We're the Goody-Goody Monkeys every place we go.
Never have we gone astray —
Don't believe in being gay —
Being good's the only thing we know; so
Speak no hi-de, see no hi-de, hear no hi-de-ho!
Not a single wild oat will we sow!
We're so very very good, wouldn't be bad if we could —
Speak no evil, see no evil, hear no evil, no!
- The song is also almost impossible to decipher unless you know something about 1930s culture. Gay meant rakish, and jazz was bad (or worse... ethnic!):
- Daffy the Commando: The letter that Von Vulture reads depicts Adolf Hitler, Hirohito and Benito Mussolini as the "see no evil, hear no evil, say no evil" monkeys.

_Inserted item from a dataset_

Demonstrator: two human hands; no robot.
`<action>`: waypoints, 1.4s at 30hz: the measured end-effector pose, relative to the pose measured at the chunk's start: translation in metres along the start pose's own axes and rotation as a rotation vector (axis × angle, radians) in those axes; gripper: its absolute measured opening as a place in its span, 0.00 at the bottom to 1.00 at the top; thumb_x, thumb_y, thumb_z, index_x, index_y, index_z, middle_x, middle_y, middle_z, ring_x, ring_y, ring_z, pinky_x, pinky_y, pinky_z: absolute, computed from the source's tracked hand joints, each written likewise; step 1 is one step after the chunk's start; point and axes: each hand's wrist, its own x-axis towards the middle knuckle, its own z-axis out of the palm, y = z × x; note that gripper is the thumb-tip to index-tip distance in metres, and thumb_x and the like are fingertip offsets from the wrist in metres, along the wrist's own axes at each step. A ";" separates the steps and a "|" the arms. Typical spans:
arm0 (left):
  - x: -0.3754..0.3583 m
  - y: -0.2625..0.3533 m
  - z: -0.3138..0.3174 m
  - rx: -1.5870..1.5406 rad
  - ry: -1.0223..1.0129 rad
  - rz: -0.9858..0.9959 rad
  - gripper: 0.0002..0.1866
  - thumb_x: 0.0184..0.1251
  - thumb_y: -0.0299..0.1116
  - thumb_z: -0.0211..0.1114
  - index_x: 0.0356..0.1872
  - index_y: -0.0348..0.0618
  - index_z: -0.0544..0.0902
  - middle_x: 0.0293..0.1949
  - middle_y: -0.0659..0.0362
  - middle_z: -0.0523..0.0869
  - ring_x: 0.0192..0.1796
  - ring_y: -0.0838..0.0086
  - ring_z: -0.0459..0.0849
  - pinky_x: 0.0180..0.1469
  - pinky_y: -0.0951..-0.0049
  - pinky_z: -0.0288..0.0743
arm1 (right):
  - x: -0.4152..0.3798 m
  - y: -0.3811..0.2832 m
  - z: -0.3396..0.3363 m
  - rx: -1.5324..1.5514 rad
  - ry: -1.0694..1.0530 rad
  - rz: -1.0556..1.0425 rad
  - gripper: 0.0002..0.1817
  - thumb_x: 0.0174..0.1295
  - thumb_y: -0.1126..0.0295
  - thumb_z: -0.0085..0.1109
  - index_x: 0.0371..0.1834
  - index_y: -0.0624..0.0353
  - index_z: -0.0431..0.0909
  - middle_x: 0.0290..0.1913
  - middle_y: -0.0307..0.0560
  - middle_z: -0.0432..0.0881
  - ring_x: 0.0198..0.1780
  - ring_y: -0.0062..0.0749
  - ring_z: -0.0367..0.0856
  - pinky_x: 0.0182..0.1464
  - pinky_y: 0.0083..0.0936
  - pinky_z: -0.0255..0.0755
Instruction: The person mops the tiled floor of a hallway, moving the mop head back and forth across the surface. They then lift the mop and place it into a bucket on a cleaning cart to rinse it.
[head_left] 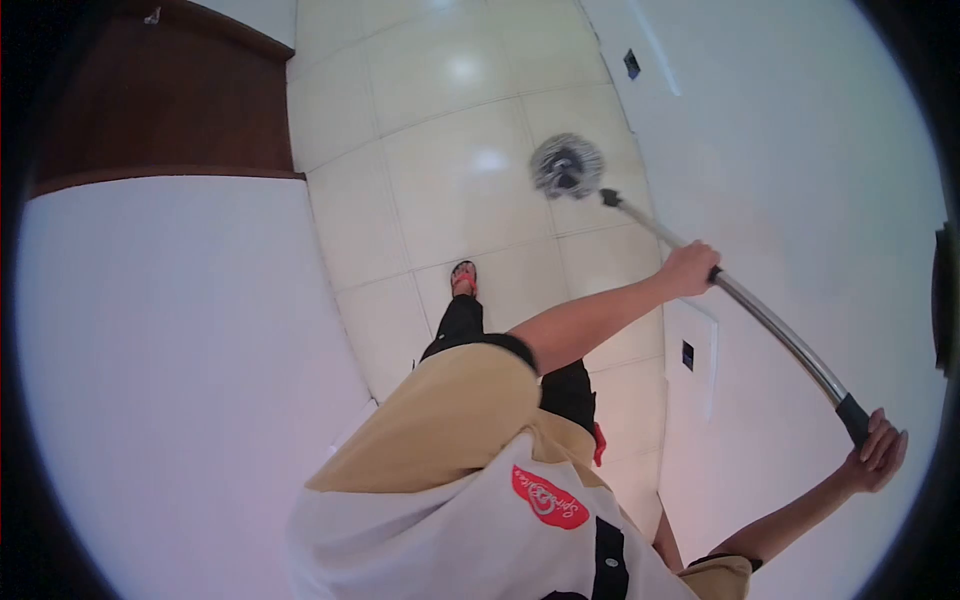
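Checker: Item 1, the mop head?
Clerk: 1 mop head (567,160), round, grey-and-white strands, dark centre. It rests on the pale tiled floor (430,200), ahead of you.

Checker: Item 2, the pole?
Clerk: 1 metal pole (785,335), slanting from just beside the mop head back and to its right. The black joint (611,198) at its lower end lies at the mop head's near right edge; whether the 2 connect, I cannot tell.

Checker: Item 3, your hands?
Clerk: 2, on the same pole. Your left hand (690,268), nearer the mop head: fingers wrapped round the shaft. Your right hand (878,452), farther from the mop head: fingers curled on the black grip (853,418) at the upper end.

Checker: Item 4, surroundings?
Clerk: 1 white wall (800,150), right of the mop head, bearing 1 front plate (632,64), dark, ahead of it, and 1 rear plate (688,355), dark, behind it. 1 brown door (170,110), well to its left. 1 red sandal (464,272) on your foot, behind the mop head and to its left.
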 end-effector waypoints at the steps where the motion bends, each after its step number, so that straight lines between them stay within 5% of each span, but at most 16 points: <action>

- Danny Phantom has Sam, Tucker and Danny take the pose in "One of a Kind" while Samson the Purpleback Gorilla puts the beatdown on Skulker.

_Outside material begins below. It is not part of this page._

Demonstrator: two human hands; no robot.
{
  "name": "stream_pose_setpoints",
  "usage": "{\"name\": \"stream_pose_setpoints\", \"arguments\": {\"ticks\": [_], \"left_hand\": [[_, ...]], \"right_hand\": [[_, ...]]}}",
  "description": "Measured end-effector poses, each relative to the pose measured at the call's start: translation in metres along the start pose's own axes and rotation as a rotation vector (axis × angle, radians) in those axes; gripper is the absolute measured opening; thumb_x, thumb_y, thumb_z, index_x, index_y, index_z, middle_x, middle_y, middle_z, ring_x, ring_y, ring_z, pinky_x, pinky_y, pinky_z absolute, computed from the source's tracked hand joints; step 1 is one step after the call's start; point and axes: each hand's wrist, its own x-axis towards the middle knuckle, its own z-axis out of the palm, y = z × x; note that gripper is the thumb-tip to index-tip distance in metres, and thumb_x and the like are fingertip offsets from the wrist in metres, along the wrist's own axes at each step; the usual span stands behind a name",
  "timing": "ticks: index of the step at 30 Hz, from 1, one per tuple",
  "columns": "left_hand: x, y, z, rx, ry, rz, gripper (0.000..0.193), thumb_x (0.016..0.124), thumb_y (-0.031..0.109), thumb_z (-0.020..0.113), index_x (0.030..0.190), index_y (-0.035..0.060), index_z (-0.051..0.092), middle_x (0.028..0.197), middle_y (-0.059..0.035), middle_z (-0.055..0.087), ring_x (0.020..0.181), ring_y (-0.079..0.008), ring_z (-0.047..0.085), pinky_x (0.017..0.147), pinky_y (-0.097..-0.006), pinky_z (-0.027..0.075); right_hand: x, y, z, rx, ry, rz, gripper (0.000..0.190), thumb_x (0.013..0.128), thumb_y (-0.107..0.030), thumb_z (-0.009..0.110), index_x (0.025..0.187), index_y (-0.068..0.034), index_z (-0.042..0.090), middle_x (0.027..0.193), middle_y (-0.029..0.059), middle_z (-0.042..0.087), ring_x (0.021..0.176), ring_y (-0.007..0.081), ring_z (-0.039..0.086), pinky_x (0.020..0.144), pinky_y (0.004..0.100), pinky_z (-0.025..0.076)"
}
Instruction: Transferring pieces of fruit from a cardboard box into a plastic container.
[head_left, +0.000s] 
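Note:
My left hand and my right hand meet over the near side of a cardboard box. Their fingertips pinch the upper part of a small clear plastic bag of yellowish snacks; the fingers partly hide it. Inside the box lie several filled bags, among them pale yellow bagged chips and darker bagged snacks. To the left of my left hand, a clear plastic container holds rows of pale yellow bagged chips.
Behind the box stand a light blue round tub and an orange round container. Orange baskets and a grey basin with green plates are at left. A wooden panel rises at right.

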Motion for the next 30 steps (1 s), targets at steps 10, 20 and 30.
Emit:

- One episode of Jackie Chan Adventures has Tohru, Jade, and Jackie being struck blind, deaf, and mute respectively by a giant statue of the three monkeys. Daolon Wong then teleports the statue to inflict an entire village with these, and at the end of the episode, he is cursed with receiving all three.
- My Life as a Teenage Robot: The title cards for three different episodes named after each line have a variation of Jenny striking the three poses.

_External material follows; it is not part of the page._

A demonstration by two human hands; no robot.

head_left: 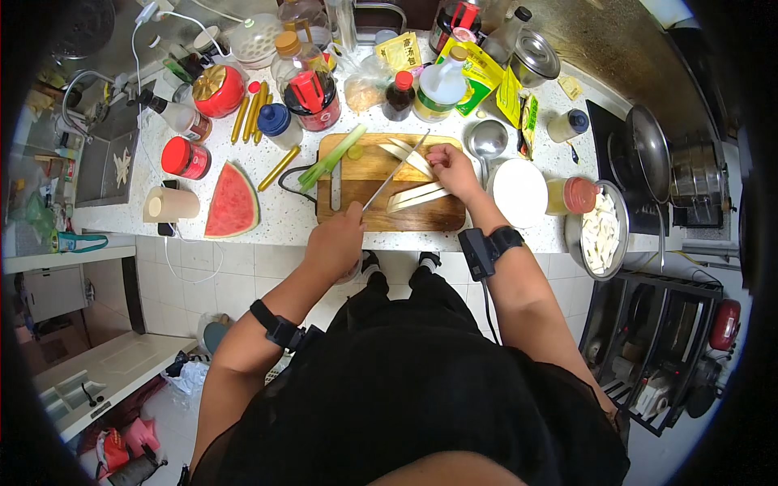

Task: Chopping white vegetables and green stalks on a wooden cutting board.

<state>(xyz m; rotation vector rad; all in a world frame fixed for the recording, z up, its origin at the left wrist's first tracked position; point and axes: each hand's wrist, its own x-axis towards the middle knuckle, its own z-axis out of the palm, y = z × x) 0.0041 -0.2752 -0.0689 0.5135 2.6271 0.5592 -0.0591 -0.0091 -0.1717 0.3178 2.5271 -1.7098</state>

- The Censor Monkeys from Disney's House of Mouse appear to be covering their eyes, ears, and mouths during all of their appearances, respectively.
- The Thanksgiving episode has Shenzi, Ed and Banzai performing the poses.
- One Daria credits gag has the Three J's as monkeys making these poses.
- Ovide and the Gang has a trio of koalas who echo this—one of them wears headphones, one of them has dark sunglasses, and one of them is usually just covering their mouth.
- The old Porky Pig cartoon "Porky's Hero Agency" has Porky imagine himself as a hero-for-hire in mythical Ancient Greece, and taking on the Gorgon. At one point, the Gorgon petrifies some look-alikes of The Three Stooges, who proceed to adopt this pose, leading the Gorgon to quip "Guess I made monkeys outta them!"
- On Rocko's Modern Life, Rocko brings his car to a repair shop. The mechanics are all monkeys (a pun on "grease monkey," and three of them do this pose while laughing. Subverted in that they are laughing at Rocko for wanting to repair his old car and have it compete in a race against their muscle cars.
- In one episode of TaleSpin when Baloo and Louie were having a fight, Louie's monkey employees did this as a suggestion of how Louie should fight.
- In a easily-missed moment, in the Rugrats episode "The Word of the Day", Stu, Didi, and Grandpa do this after Angelica swears on live television (It Makes Sense in Context).
- The 1970 adaptation of Horton Hears a Who! has the Wickersham Brothers take up the poses during their Villain Song.
- The second season of Ninjago has a moment where Zane tells the ninja about a dream involving the Green Ninja during training, and when Sensei We turns around, he sees Cole covering his ears, Jay covering his mouth and Kai covering his eyes. And his response is worth a few chuckles.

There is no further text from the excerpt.